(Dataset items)

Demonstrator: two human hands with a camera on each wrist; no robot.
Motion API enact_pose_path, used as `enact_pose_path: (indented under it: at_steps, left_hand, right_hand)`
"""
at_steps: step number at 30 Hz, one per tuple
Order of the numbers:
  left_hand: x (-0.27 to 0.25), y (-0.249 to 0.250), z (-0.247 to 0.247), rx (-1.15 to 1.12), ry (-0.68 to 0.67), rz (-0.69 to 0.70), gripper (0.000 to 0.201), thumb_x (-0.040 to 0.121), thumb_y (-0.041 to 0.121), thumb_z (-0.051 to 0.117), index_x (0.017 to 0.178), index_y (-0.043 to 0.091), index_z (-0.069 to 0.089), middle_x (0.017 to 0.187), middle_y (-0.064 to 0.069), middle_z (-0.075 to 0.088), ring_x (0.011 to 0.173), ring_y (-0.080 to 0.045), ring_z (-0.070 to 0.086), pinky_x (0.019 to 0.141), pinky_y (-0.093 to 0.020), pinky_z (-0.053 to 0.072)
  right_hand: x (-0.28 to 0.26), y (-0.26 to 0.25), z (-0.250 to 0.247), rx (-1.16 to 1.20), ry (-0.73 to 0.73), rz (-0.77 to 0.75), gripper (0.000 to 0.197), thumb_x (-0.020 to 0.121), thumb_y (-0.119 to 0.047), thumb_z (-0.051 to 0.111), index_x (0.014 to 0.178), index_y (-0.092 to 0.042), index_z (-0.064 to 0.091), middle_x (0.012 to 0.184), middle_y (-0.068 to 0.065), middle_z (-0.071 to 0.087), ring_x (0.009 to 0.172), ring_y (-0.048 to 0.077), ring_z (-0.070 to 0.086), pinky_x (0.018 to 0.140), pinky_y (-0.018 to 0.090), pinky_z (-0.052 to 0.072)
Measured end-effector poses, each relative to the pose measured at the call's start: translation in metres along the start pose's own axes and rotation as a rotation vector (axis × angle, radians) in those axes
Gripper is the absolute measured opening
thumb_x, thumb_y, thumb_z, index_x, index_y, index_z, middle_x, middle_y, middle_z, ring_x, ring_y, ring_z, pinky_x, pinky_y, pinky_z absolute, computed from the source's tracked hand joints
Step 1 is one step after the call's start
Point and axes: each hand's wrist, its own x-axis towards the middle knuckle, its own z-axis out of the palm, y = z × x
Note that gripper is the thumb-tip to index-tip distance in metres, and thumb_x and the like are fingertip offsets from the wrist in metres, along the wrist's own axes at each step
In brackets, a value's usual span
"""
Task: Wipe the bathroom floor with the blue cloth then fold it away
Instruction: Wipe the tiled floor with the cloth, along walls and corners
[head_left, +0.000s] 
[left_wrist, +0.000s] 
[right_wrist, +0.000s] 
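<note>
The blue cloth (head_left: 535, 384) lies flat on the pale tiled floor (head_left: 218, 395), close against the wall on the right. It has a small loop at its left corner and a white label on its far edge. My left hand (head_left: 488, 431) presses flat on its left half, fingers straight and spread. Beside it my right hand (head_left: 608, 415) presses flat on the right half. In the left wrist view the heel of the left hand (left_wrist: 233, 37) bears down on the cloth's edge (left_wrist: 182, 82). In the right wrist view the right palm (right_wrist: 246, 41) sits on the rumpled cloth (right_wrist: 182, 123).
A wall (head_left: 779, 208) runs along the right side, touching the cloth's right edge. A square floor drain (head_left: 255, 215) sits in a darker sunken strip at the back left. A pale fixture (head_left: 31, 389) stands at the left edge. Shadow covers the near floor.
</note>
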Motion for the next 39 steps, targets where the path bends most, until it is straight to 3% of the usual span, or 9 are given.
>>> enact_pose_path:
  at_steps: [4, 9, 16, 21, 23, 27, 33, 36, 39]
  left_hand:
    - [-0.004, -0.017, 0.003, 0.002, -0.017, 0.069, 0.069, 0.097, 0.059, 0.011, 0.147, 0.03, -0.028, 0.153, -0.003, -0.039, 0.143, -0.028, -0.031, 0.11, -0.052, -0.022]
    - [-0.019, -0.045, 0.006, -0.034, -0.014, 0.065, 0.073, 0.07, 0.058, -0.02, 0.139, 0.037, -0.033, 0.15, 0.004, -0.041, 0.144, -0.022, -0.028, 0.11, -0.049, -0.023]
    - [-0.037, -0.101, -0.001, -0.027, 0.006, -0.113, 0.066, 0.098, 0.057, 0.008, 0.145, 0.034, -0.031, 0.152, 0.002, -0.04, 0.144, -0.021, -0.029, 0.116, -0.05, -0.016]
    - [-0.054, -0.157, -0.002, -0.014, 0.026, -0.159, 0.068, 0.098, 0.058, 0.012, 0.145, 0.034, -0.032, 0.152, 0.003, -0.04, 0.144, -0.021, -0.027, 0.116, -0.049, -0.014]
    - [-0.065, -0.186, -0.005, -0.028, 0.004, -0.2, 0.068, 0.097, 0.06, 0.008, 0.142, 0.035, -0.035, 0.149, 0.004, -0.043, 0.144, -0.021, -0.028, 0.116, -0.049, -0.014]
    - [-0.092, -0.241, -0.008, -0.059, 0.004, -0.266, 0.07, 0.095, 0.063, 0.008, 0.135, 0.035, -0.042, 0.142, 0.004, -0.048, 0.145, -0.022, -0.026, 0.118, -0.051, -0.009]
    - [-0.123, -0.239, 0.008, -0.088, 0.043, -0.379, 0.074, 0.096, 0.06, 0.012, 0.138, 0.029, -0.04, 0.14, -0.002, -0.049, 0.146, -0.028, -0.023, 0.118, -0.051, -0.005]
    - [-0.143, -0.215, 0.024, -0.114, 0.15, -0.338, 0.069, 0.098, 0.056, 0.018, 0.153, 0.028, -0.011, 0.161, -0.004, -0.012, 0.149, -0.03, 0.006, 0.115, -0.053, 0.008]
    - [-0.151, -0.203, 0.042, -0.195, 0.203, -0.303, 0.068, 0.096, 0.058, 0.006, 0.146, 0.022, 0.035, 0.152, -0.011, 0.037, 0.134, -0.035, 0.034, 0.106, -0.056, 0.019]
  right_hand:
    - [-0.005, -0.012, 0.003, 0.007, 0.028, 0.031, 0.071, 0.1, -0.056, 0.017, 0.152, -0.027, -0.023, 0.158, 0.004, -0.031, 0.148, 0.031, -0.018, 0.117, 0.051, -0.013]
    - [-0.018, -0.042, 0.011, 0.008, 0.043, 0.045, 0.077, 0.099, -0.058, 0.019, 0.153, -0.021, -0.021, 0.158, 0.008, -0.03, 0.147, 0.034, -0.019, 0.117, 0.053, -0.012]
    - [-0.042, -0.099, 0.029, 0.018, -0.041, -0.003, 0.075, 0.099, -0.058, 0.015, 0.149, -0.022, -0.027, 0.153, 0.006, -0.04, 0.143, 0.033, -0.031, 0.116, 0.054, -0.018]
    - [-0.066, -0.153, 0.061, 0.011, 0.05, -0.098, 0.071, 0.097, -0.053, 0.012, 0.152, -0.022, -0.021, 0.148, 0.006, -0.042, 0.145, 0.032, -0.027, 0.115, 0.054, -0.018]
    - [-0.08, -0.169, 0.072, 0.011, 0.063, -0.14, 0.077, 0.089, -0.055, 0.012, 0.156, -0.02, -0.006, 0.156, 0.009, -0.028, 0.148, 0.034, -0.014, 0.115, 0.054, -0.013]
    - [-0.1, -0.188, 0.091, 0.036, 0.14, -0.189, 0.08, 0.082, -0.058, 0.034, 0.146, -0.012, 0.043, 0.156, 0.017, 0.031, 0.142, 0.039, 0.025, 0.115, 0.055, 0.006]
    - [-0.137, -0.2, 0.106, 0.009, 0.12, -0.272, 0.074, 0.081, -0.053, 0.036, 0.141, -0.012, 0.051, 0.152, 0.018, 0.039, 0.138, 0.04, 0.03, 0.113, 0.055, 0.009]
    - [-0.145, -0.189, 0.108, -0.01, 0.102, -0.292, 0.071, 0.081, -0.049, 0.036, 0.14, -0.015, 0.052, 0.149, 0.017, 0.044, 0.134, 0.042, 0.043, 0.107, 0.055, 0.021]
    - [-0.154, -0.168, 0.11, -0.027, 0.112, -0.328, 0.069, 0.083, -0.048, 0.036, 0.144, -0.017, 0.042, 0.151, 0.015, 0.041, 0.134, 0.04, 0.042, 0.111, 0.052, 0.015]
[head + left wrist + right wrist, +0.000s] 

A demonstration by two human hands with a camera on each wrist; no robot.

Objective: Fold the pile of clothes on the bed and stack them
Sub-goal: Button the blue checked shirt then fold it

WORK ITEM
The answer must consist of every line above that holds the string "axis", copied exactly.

RESULT OF THE EXERCISE
Measured end-effector poses, each relative to the pose measured at the call's start: translation in metres along the start pose's own axes and rotation as a rotation vector (axis × angle, radians) in those axes
Point and axes: each hand's wrist, its own x-axis towards the middle knuckle, its own z-axis out of the palm, y = z × x

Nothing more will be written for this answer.